While Garrett studied abroad, her parents wound up transferring to the Episcopal church, which she could not understand. Though her parents did not remain in this branch of the church long, Garrett found some comfort in the new style of preaching she found there. “The sermon focused on nature, poetry, inclusion, love, and all of these things that sounded more like English class than church. I knew at that point that I could be accepted in that space.”

In addition to finding more liberation in this space, Garrett also met and fell in love with the church’s youth minister Allison Kendrick (C’10). After they had been dating for about a month, the reality began to sink in that it was time for her to come out to her parents. Fearing the reaction she would receive, Garrett decided to write a letter to her parents and deliver it via “a very brave cousin.” On the day it was delivered, both left town.

“We found out after the fact that my mother did wind up coming over to our apartment, and the harassment continued for almost three and a half years. I won’t detail a lot of the things she did, because there was a lot of mental illness involved, and I know a lot of her inability to cope with this came from that.”

Eventually, Garrett and Kendrick left Gadsden. “A lot of people probably viewed that as me running off to go be gay, like I was leaving behind a small town because it wasn’t good enough for me. In actuality, it was a necessity, because it was out of fear. We needed somewhere to start over and be us and not be afraid we’d turn the corner at a grocery store and be assaulted.”

In this dark time, Garrett tried to cope the best way she knew how: writing. What began as a series of journal entries eventually became the foundations for her book. However, in transitioning from the privacy of a journal to the publicity of book, Garrett had to reach a conclusion of some kind.

Unsure where a proper reconciliation with her mother would ever occur, Garrett attempted to settle her uneasiness with her faith by embracing the ambiguity of the religion and ultimately backing away from the church for a while.

“I’m not afraid to say that in some way me and Christianity are on a break. It’s really hard coming from the hypocrisy-filled faith tradition I was raised in to embrace it fully now. I can’t get up here today and say that I am fully reconciled and okay, but I can say that I’ve found a Christian community that has helped me heal.”

Another issue Garrett faced in writing her book was how to address the tension with her mother. “[My original editor] suggested that I include every horrible thing that my mom has ever said to me; she wanted me to put in transcripts of texts, letters, and everything else. There were times when I was so angry and upset that I would go into the documents and write those things.”

She continued, “Later, I’d go back and delete them. I thought, ‘What if ten years down the road, my mom picks up this book. I don’t want her to think she’d been completely thrown under the bus. Even if she doesn’t read it, I just want to offer her more grace than she ever offered me.’”
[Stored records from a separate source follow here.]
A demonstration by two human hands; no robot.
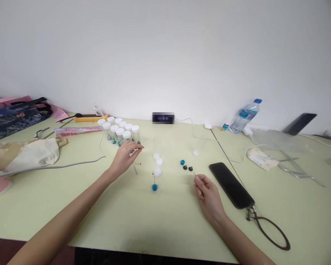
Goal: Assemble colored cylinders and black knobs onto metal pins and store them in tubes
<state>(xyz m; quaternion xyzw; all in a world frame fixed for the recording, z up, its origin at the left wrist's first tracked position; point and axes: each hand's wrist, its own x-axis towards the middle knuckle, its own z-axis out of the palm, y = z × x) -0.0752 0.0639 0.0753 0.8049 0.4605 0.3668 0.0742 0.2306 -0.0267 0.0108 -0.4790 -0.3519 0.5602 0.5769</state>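
Observation:
In the head view, my left hand (126, 154) hovers beside several clear tubes with white caps (120, 131). Its fingertips are pressed together, and whatever they hold, if anything, is too small to make out. My right hand (208, 195) pinches a thin wire with a hooked tip (194, 173). Just beyond that tip lie a small blue round piece (182, 162) and two small black pieces (190, 169). Between the hands are white caps (159, 161) and another blue piece (154, 187) with a thin wire standing up from it. A thin rod (135, 169) lies below my left hand.
Right of my right hand is a black phone (231, 186) with a looped strap (284, 235). A water bottle (245, 117) leans at the wall. On the left are a cloth bag (44, 152), a grey cable (71, 163) and a yellow power strip (89, 117).

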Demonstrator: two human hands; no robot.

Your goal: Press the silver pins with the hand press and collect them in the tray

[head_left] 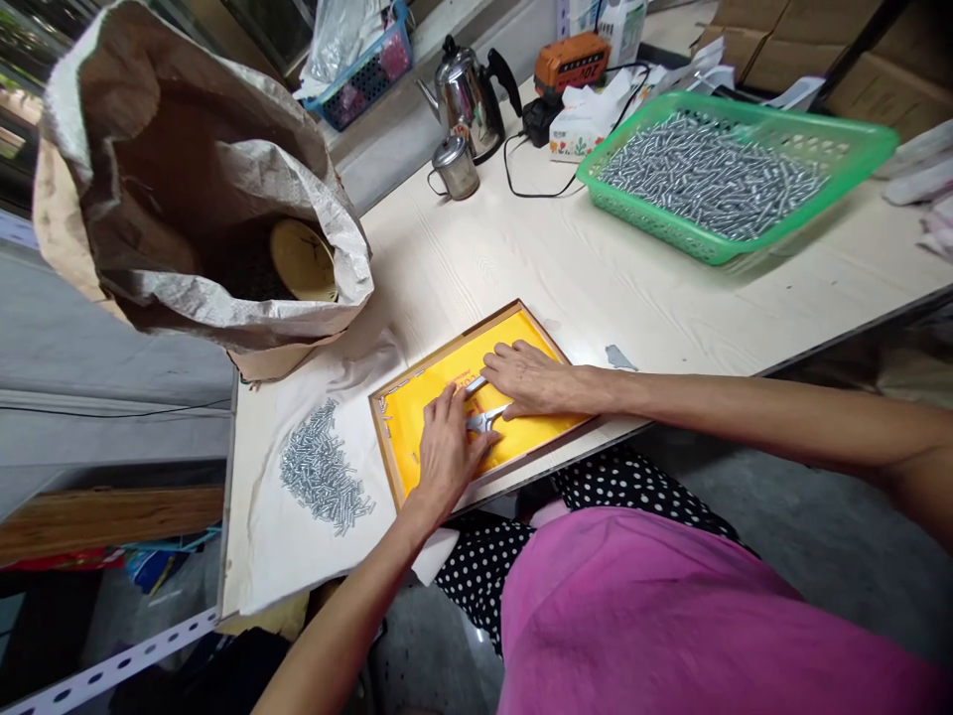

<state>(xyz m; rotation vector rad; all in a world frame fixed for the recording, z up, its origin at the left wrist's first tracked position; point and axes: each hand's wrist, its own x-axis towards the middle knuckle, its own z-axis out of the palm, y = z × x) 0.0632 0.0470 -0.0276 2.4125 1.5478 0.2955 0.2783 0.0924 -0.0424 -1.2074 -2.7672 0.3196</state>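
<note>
A shallow tray with a brown rim (394, 481) and a yellow lining lies at the table's front edge. Over its middle, my left hand (445, 445) curls around the near end of a pale grey forked piece (480, 421), whose exact kind I cannot make out. From the other side, my right hand (532, 382) bends its fingers onto the same piece. Both hands partly cover it. A few small metal pins (383, 407) lie inside the tray along its left side. To the left, a heap of silvery pins (322, 469) rests on a white cloth (272, 556).
A large woven sack (298, 333) with a yellow bowl (302, 260) inside stands at the left. Behind are a steel kettle (468, 94), a metal cup (456, 169) and an orange battery (572, 62). A green basket (715, 248) full of metal pins sits at the right.
</note>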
Fortunately, in September, Garrett’s mother finally reached out to make amends. Though she still is not fully supportive of her daughter’s lifestyle, she has begun to think differently. Her mother told her, “If you hear one thing I say, first hear me when I say that for three and a half years, I’ve prayed you’d change. I changed my prayer recently and asked God to change me. I think he is doing that now.”

Years of tension have been difficult for the pair to overcome, but Garrett appreciates the growth she’s had in her journey since her book was published. With every new development, her talks have shifted and that’s what she finds beautiful in her work.

“I think it helps for people to say, ‘I’m in the middle of a really shitty situation and here I am, talking about it.’ That’s why I’m always so grateful for these talks, it’s a volatile topic and you never know what your life is going to look like. So here I am, just trying to figure this out,” Garrett explained.

Virginia McClatchey (C’21) remarked, “I think this talk was very important, because not many queer people talk about their faith. There’s a misconception that you can either be queer or religious but not both. I really appreciated her vulnerability and honesty about her ongoing struggle with her faith and family.”